Provided data =
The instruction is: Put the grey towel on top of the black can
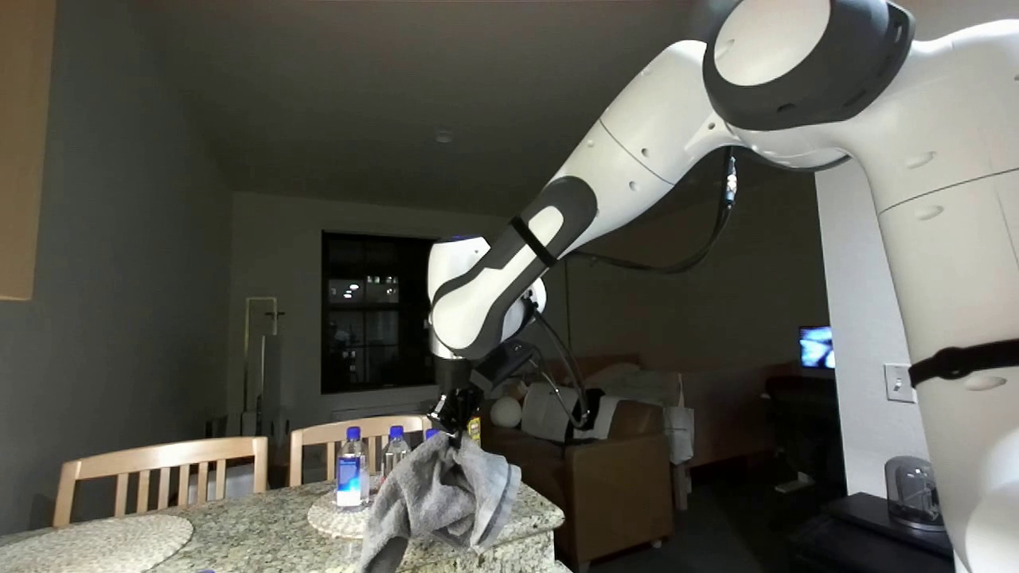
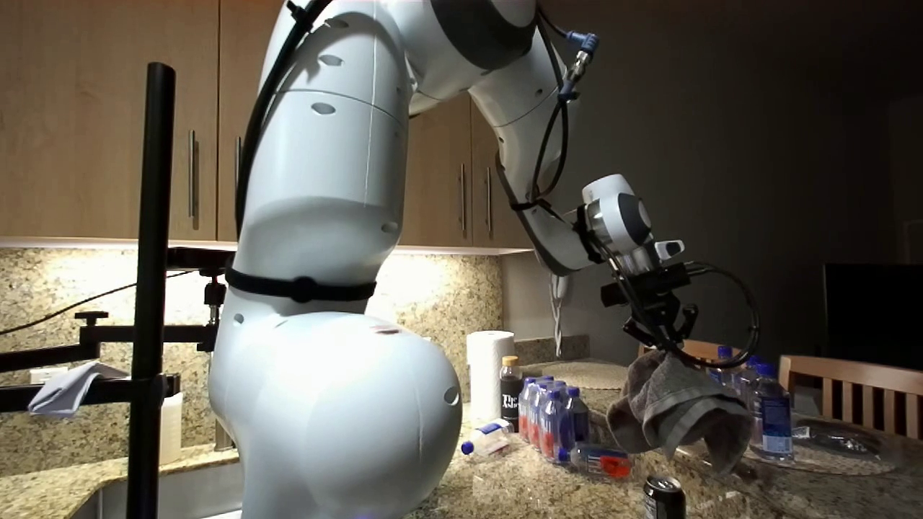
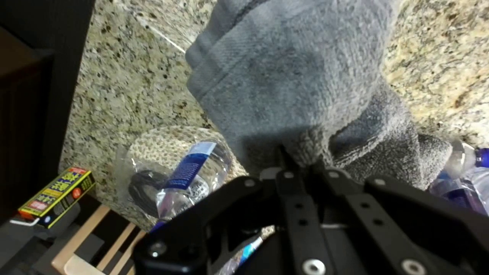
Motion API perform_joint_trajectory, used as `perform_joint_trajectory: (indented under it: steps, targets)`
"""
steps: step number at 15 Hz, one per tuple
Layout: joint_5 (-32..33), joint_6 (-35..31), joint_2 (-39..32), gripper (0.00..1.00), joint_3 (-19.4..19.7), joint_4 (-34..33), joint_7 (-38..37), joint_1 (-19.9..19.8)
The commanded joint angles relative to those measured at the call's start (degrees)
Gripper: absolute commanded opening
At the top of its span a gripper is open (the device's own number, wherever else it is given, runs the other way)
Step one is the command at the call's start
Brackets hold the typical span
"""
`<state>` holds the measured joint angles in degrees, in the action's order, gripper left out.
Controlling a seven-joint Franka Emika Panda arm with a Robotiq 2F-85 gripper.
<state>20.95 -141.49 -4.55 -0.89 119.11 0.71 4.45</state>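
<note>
The grey towel hangs in loose folds from my gripper, above the granite counter. It shows in both exterior views (image 1: 434,497) (image 2: 685,404) and fills the upper middle of the wrist view (image 3: 290,72). My gripper is shut on a bunched part of the towel, seen in both exterior views (image 1: 455,434) (image 2: 670,347) and in the wrist view (image 3: 303,162). The fingertips are partly buried in the cloth. The black can (image 2: 663,499) stands upright on the counter at the bottom of an exterior view, lower in the picture than the towel and apart from it. It does not show in the wrist view.
Upright water bottles (image 1: 352,469) stand on a round woven mat (image 1: 326,517) beside the towel. A pack of bottles (image 2: 551,414), a lying bottle (image 2: 602,461) and a paper towel roll (image 2: 490,371) stand farther back. Wooden chairs (image 1: 163,458) line the counter's edge.
</note>
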Motion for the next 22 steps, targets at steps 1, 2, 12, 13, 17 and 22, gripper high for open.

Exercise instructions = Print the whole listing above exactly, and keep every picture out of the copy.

Task answer =
The instruction is: Put the grey towel on top of the black can
Motion API perform_joint_trajectory, used as `perform_joint_trajectory: (indented under it: steps, targets)`
"""
steps: step number at 15 Hz, one per tuple
Layout: joint_5 (-32..33), joint_6 (-35..31), joint_2 (-39..32), gripper (0.00..1.00), joint_3 (-19.4..19.7), joint_4 (-34..33), joint_7 (-38..37), joint_1 (-19.9..19.8)
The commanded joint angles relative to those measured at the call's start (degrees)
Gripper: absolute commanded opening
At the top of its span a gripper is open (the device's own number, wherever else it is given, runs the other way)
Step one is the command at the call's start
Brackets hold the typical span
"""
`<state>` holds the measured joint angles in degrees, in the action's order, gripper left out.
Controlling a seven-joint Franka Emika Panda arm with a Robotiq 2F-85 gripper.
<state>20.95 -141.49 -4.55 -0.89 119.11 0.71 4.45</state>
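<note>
The grey towel hangs in loose folds from my gripper, above the granite counter. It shows in both exterior views (image 1: 434,497) (image 2: 685,404) and fills the upper middle of the wrist view (image 3: 290,72). My gripper is shut on a bunched part of the towel, seen in both exterior views (image 1: 455,434) (image 2: 670,347) and in the wrist view (image 3: 303,162). The fingertips are partly buried in the cloth. The black can (image 2: 663,499) stands upright on the counter at the bottom of an exterior view, lower in the picture than the towel and apart from it. It does not show in the wrist view.
Upright water bottles (image 1: 352,469) stand on a round woven mat (image 1: 326,517) beside the towel. A pack of bottles (image 2: 551,414), a lying bottle (image 2: 602,461) and a paper towel roll (image 2: 490,371) stand farther back. Wooden chairs (image 1: 163,458) line the counter's edge.
</note>
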Motion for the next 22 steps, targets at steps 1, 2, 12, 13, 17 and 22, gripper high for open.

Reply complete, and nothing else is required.